All lines in the records below that hold "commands" are to be shown.

══ MATERIAL FOR THIS EXERCISE ══

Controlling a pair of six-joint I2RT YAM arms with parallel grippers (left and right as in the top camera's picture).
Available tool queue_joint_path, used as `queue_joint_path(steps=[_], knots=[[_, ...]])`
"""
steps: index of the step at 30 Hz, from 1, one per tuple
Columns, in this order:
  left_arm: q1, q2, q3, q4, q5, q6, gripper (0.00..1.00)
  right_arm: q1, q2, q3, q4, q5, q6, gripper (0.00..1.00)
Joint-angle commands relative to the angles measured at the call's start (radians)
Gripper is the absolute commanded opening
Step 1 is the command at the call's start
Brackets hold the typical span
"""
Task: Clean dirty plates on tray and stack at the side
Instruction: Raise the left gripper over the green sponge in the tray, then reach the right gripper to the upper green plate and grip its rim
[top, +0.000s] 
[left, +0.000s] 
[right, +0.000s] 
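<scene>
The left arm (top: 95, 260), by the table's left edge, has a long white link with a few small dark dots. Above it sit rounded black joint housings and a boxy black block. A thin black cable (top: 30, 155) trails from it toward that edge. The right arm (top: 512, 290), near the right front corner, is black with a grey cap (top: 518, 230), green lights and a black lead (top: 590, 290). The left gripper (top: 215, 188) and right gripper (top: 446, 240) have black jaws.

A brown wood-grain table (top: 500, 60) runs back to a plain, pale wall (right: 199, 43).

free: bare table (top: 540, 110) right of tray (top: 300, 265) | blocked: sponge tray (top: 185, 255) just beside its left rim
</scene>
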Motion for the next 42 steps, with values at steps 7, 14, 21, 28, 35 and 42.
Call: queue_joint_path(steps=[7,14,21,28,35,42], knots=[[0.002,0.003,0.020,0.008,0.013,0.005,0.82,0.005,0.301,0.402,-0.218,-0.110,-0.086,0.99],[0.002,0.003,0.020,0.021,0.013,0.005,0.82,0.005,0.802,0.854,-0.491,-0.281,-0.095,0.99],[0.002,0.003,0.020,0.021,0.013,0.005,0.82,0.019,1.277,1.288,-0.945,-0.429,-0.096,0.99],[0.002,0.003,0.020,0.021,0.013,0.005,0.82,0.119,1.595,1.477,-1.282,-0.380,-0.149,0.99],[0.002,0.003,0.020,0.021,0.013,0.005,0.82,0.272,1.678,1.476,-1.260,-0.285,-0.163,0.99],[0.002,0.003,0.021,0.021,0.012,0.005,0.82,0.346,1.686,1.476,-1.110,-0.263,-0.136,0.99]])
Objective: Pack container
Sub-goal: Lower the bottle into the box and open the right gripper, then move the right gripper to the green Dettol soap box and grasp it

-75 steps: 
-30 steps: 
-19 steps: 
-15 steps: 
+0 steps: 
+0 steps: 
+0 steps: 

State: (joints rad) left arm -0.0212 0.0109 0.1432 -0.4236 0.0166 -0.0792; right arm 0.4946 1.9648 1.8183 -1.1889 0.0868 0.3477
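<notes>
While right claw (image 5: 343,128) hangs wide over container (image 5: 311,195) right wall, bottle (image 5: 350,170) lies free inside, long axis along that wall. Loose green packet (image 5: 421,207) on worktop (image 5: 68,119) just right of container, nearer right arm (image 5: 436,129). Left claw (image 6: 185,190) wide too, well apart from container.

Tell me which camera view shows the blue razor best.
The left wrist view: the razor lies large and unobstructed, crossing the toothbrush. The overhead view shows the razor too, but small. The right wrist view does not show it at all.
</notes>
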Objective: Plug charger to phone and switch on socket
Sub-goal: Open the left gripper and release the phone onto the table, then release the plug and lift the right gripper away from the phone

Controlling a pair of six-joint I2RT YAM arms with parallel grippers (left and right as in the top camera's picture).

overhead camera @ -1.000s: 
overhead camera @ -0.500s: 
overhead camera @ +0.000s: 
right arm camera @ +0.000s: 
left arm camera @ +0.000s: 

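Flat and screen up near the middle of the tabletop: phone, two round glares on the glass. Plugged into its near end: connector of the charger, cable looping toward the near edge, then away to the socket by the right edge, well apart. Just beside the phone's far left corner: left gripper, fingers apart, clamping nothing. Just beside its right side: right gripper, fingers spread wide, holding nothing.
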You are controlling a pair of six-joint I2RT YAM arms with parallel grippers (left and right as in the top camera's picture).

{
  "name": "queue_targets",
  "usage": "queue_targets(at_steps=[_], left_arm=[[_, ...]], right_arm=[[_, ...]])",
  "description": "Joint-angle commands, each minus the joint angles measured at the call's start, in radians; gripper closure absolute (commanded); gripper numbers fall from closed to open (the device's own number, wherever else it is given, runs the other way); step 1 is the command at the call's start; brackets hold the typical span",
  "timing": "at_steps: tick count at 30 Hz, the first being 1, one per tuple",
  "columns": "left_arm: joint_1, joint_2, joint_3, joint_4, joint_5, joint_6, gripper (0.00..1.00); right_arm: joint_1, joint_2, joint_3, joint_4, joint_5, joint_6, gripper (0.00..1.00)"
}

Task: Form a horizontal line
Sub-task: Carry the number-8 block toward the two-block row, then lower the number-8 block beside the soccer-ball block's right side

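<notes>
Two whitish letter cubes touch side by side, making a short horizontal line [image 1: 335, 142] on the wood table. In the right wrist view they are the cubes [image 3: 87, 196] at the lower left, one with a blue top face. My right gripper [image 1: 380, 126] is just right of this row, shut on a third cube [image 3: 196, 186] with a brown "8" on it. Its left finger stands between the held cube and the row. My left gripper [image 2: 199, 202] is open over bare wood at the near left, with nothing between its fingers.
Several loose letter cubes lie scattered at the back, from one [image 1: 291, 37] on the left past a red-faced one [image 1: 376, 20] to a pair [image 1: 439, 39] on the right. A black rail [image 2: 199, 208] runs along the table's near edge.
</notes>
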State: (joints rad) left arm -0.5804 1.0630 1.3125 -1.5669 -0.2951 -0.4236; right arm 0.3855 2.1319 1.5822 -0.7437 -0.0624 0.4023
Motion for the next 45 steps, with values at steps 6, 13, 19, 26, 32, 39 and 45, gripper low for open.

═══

WRITTEN SOLUTION -
Joint-angle commands relative to the angles measured at the call's start (radians)
  "description": "Joint-angle commands, each minus the joint angles measured at the call's start, in radians; gripper closure absolute (commanded); gripper numbers fall from closed to open (the device's own number, wherever else it is given, runs the other way); step 1 is the command at the call's start; brackets hold the typical span",

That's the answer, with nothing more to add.